Segment Open

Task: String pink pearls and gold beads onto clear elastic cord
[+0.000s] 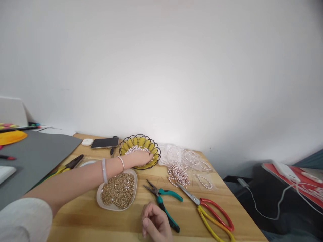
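My left hand (143,158) reaches across into a black wire basket (159,155) with a yellow lining, down at the pale pink beads (135,149) inside. Its fingertips are hidden, so what they hold does not show. At the table's near side my right hand (156,222) is curled closed, thumb against the fingers; anything pinched there is too small to make out. Under my left forearm stands a white tray of gold beads (118,192). Teal-and-black pliers (161,198) lie just beyond my right hand.
Scissors with red and yellow handles (202,201) lie to the right. Behind them are a heap of pink bead strings (178,175) and clear bags (174,153) with bead loops. A phone (105,143), a white case (87,142), yellow-handled pliers (73,162) and a grey mat (47,148) are left.
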A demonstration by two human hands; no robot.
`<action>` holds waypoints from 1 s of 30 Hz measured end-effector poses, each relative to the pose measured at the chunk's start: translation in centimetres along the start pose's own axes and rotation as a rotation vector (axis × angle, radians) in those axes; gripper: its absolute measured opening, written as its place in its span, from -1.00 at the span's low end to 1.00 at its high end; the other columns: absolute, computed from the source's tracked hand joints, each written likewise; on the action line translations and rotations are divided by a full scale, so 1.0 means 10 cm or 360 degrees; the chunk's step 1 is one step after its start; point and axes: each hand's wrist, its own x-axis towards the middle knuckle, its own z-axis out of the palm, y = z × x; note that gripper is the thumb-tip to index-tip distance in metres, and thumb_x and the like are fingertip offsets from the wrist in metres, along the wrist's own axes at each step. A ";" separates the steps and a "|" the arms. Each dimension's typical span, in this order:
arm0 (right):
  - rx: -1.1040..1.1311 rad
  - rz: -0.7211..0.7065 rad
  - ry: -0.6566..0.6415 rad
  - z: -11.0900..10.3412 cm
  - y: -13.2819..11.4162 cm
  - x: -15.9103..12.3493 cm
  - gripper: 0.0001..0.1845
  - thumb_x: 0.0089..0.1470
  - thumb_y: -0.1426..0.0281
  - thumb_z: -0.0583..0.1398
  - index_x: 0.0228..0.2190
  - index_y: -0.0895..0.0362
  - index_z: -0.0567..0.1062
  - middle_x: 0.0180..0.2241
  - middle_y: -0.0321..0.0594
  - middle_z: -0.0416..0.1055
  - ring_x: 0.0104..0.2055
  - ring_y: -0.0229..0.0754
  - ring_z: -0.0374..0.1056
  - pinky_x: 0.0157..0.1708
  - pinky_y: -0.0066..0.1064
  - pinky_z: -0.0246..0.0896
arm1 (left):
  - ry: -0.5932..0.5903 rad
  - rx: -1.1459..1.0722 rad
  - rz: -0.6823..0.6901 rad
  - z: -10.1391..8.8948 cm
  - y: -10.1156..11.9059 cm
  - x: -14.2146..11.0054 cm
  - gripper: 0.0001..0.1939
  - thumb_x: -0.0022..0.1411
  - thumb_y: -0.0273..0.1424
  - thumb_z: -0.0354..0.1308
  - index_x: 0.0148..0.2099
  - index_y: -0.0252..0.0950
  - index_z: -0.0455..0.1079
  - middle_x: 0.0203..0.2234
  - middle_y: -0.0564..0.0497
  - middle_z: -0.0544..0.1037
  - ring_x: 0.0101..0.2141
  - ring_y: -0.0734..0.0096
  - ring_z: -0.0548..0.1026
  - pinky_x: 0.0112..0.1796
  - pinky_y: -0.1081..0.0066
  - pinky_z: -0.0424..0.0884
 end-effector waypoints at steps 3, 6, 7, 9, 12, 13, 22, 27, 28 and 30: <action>-0.0003 0.0007 0.0005 0.00 0.00 0.00 -0.53 -0.04 0.01 0.37 -0.53 0.13 0.40 -0.63 -0.39 0.28 -0.70 -0.41 0.01 -0.63 -0.54 -0.06 | -0.0085 -0.0041 -0.0060 -0.03 -0.05 0.06 -0.73 0.41 -0.34 0.08 0.03 -0.37 0.44 -0.12 -0.23 0.58 -0.13 0.09 0.55 -0.08 0.06 0.45; 0.0004 0.0028 0.0006 0.01 -0.02 0.00 -0.54 -0.04 0.02 0.37 -0.53 0.13 0.41 -0.63 -0.39 0.29 -0.69 -0.40 0.02 -0.62 -0.53 -0.04 | -0.0133 -0.0086 -0.0092 -0.11 -0.07 0.07 -0.68 0.39 -0.28 0.15 0.10 -0.32 0.38 -0.01 -0.12 0.50 -0.09 0.21 0.53 -0.08 0.10 0.51; 0.0006 0.0032 0.0006 0.01 -0.02 0.00 -0.54 -0.04 0.02 0.37 -0.52 0.13 0.41 -0.63 -0.39 0.29 -0.69 -0.40 0.02 -0.62 -0.53 -0.03 | -0.0137 -0.0102 -0.0098 -0.14 -0.07 0.07 -0.68 0.39 -0.28 0.15 0.10 -0.32 0.38 0.01 -0.12 0.48 -0.08 0.21 0.52 -0.08 0.12 0.51; 0.0006 0.0035 0.0009 0.02 -0.04 0.00 -0.54 -0.04 0.02 0.37 -0.52 0.13 0.40 -0.63 -0.38 0.29 -0.69 -0.41 0.02 -0.62 -0.54 -0.05 | -0.0117 -0.0141 -0.0114 -0.21 -0.07 0.06 -0.70 0.40 -0.29 0.14 0.10 -0.31 0.38 0.02 -0.13 0.48 -0.08 0.21 0.52 -0.08 0.12 0.51; 0.0003 0.0035 0.0014 0.02 -0.04 0.00 -0.52 -0.04 0.01 0.37 -0.52 0.13 0.39 -0.63 -0.39 0.28 -0.69 -0.43 -0.01 -0.63 -0.54 -0.10 | -0.0047 -0.0218 -0.0157 -0.29 -0.09 0.05 -0.68 0.39 -0.28 0.15 0.10 -0.32 0.38 0.02 -0.12 0.48 -0.07 0.16 0.52 -0.08 0.11 0.51; 0.0004 0.0035 0.0017 0.02 -0.04 0.00 -0.52 -0.04 0.00 0.37 -0.52 0.13 0.38 -0.62 -0.39 0.28 -0.69 -0.43 -0.01 -0.63 -0.55 -0.11 | -0.0019 -0.0246 -0.0178 -0.31 -0.11 0.06 -0.66 0.38 -0.27 0.16 0.10 -0.34 0.39 0.01 -0.10 0.48 -0.06 0.12 0.52 -0.08 0.10 0.51; 0.0011 0.0033 0.0016 0.01 -0.03 0.00 -0.51 -0.04 0.01 0.38 -0.50 0.13 0.37 -0.59 -0.41 0.25 -0.67 -0.43 0.00 -0.62 -0.54 -0.10 | 0.0002 -0.0557 -0.0366 -0.42 -0.41 0.14 -0.68 0.39 -0.29 0.15 0.12 -0.32 0.37 0.03 -0.12 0.47 -0.06 0.17 0.51 -0.08 0.11 0.51; -0.0027 0.0050 -0.0022 -0.01 -0.02 0.00 -0.50 -0.03 0.00 0.37 -0.50 0.13 0.35 -0.59 -0.42 0.22 -0.66 -0.44 0.00 -0.62 -0.55 -0.10 | -0.0040 -0.0558 -0.0380 -0.46 -0.45 0.03 -0.66 0.38 -0.30 0.16 0.13 -0.32 0.36 0.03 -0.13 0.47 -0.07 0.18 0.52 -0.09 0.10 0.52; -0.0032 0.0049 -0.0036 -0.03 -0.01 0.00 -0.50 -0.02 0.01 0.37 -0.50 0.13 0.35 -0.59 -0.42 0.22 -0.66 -0.44 0.00 -0.62 -0.55 -0.09 | -0.0030 -0.0533 -0.0374 -0.46 -0.45 0.02 -0.66 0.38 -0.30 0.16 0.13 -0.32 0.36 0.03 -0.14 0.47 -0.07 0.18 0.52 -0.09 0.10 0.52; -0.0042 0.0041 -0.0069 -0.07 0.02 0.01 -0.52 0.01 0.02 0.36 -0.49 0.13 0.35 -0.58 -0.41 0.23 -0.66 -0.44 0.01 -0.62 -0.55 -0.07 | -0.0001 -0.0478 -0.0365 -0.44 -0.45 0.02 -0.66 0.38 -0.30 0.16 0.13 -0.32 0.36 0.03 -0.13 0.47 -0.07 0.17 0.52 -0.08 0.10 0.51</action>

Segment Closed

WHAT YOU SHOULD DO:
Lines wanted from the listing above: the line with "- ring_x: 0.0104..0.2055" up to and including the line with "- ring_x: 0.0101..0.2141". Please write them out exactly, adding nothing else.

OUTPUT FOR THIS EXERCISE:
  - ring_x: 0.0104..0.2055
  - ring_y: -0.0229..0.0754
  - ring_z: -0.0374..0.1056
  - pinky_x: 0.0157..0.1708
  - pinky_y: -0.0066..0.1064
  - pinky_z: -0.0246..0.0896
arm1 (left):
  - ry: -0.5932..0.5903 rad
  - rx: -1.1459..1.0722 rad
  - rz: -0.6823..0.6901 rad
  - z: -10.1391..8.8948 cm
  - y: -10.1156..11.9059 cm
  - x: -14.2146..11.0054 cm
  - gripper: 0.0001..0.1939
  - thumb_x: -0.0022..0.1411
  - thumb_y: -0.0273..0.1424
  - thumb_z: -0.0354..0.1308
  - index_x: 0.0148..0.2099
  - index_y: -0.0252..0.0950
  - index_z: -0.0455..0.1079
  - middle_x: 0.0203..0.2234
  - middle_y: -0.0564..0.0497
  - middle_z: -0.0544..0.1037
  - ring_x: 0.0101..0.2141

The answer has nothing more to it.